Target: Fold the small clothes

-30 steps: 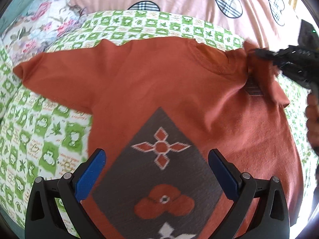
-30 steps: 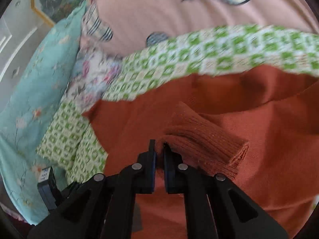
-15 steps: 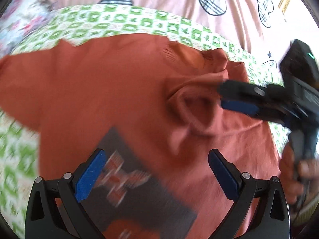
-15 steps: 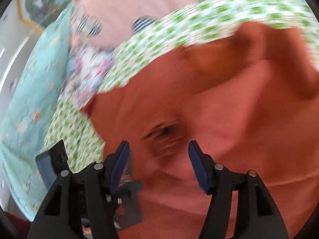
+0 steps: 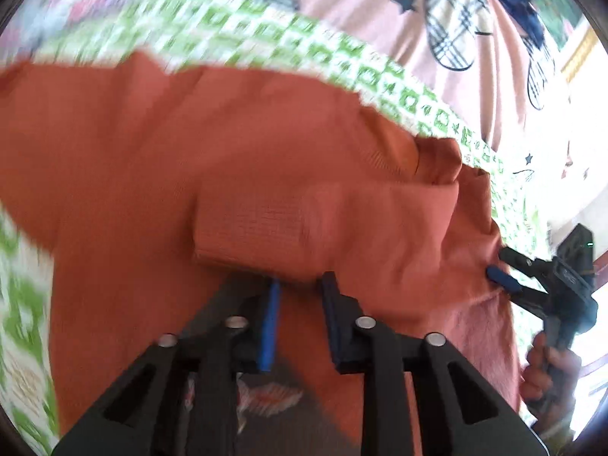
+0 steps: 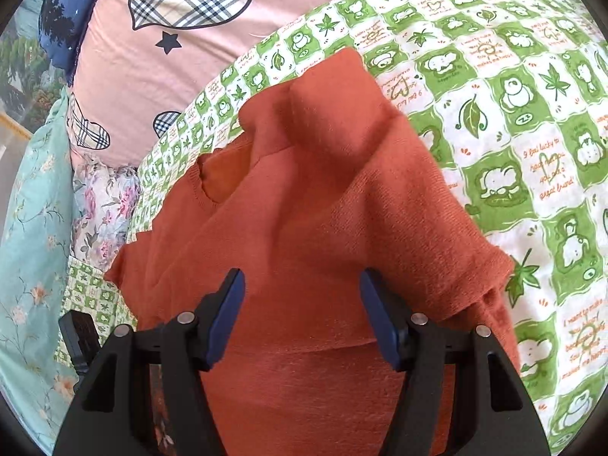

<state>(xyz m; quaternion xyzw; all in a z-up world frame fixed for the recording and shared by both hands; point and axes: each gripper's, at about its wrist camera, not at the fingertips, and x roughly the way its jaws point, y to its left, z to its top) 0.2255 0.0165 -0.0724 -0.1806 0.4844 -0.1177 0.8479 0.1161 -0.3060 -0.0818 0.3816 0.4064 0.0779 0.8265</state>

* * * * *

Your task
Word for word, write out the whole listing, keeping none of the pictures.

Task output
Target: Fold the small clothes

-30 steps: 
-30 steps: 
-15 steps: 
-15 steps: 
+0 steps: 
+0 steps: 

<state>(xyz m; quaternion xyzw; all in a z-up world frame fixed for the recording and shared by both hands; point and axes: each gripper's, at about its wrist camera, not at the fingertips, and x roughly the way its jaws point, y to its left, z to its top) 0.2255 0.0165 -0.0724 -0.1806 0.4844 -0.1177 0.8479 0.1161 -0.3060 -0.0818 0.3816 0.4064 0.0779 0.8265</state>

This exercise requires no further output.